Ян снова наполнил стаканы и сел на подоконник. Тергуд-Смит отодвинулся как можно дальше от струи холодного воздуха.
— Мне как-то не нравится все, что ты говоришь, — сказал Ян. — Все эти убийства, заключенные, слежки… И часто такое происходит? Почему мы ничего об этом не знаем?
— Вы не знаете, драгоценный мой братец, потому что вам незачем это знать. Наш мир — крайне омерзительное место, и не стоит беспокоить людей грязными подробностями.
— То есть ты хочешь сказать, что важные события, происходящие в мире, держатся в тайне от народа?
— Да, дорогой, именно это я и хочу сказать. И если ты никогда об этом не подозревал — ты гораздо глупее, чем я думал. Люди вашего класса предпочитают не знать. Чтобы всю грязную работу делали за вас такие, как я. И за это вы смотрите на нас сверху вниз.
— Это неправда, Смитти…
— Разве? — В голосе его зазвучала режущая злость. — Как ты меня только что назвал? Смитти? Ты когда-нибудь звал Рикардо де Торреса — Рикки?

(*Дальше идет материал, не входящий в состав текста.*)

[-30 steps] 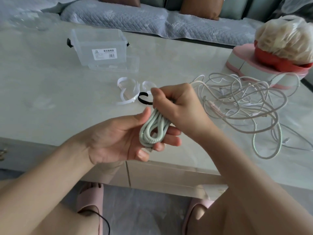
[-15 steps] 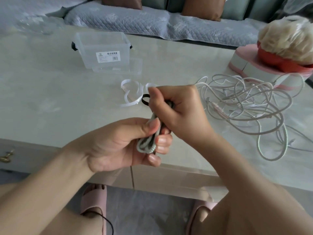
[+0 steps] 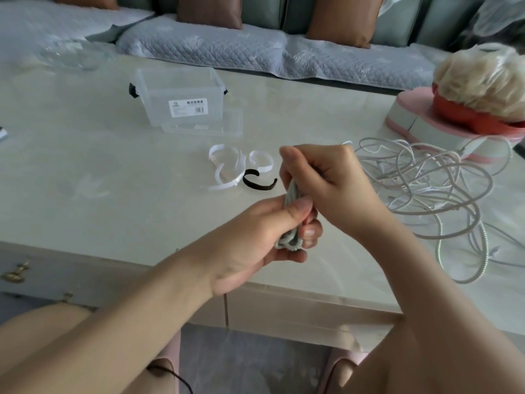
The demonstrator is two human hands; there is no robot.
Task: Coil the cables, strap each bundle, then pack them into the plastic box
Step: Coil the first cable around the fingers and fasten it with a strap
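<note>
A pale green coiled cable bundle [image 3: 291, 220] is squeezed between both hands over the table's front part. My left hand [image 3: 255, 237] grips its lower end, thumb pressed on the coil. My right hand [image 3: 324, 183] curls round the upper end, hiding that part. On the table behind lie a black strap [image 3: 260, 182] and white straps [image 3: 227, 169]. A tangle of loose white cables [image 3: 431, 189] spreads at the right. The clear plastic box [image 3: 179, 95] stands open at the back, its lid [image 3: 204, 125] leaning at its front.
A pink-and-grey stand [image 3: 420, 120] with a red bowl of bagged stuff [image 3: 483, 81] sits at the far right. A sofa with cushions [image 3: 255, 49] runs behind the table. The table's front edge [image 3: 312, 297] lies just below my hands.
My left hand closed from an open palm round the coil's lower end. The black strap, earlier right by my right fingers, now lies apart on the table.
</note>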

Ян собрался ответить, но не смог. Тергуд-Смит был прав. Он вышел из рода потомственных мелких чиновников, Рикардо — из титулованных дворян, имевших собственные земли. Несколько долгих секунд Яна сверлил холодный, ненавидящий взгляд; потом его зять отвернулся.
— Как ты меня нашел здесь? — спросил Ян, чтобы переменить тему.
— Не прикидывайся дурачком. Местонахождение каждой машины в памяти дорожных магистралей. Ты представляешь себе объем компьютерных файлов и программ?
— Никогда об этом не задумывался. Но представить могу.
— Нет, не можешь. Неизмеримо больше, чем ты думаешь, и все гораздо лучше организовано. И это не просто большая память. Если Безопасность захочет — а мы можем это сделать, — мы проследим твою жизнь по секундам, вся она записана.
— Но это же глупо, невозможно. Уж в этом-то я разбираюсь получше тебя. Сколько бы ни было у вас электроники, сколько бы ни было памяти — невозможно, чтобы вы постоянно следили за всем населением в стране. Вы бы утонули в информации.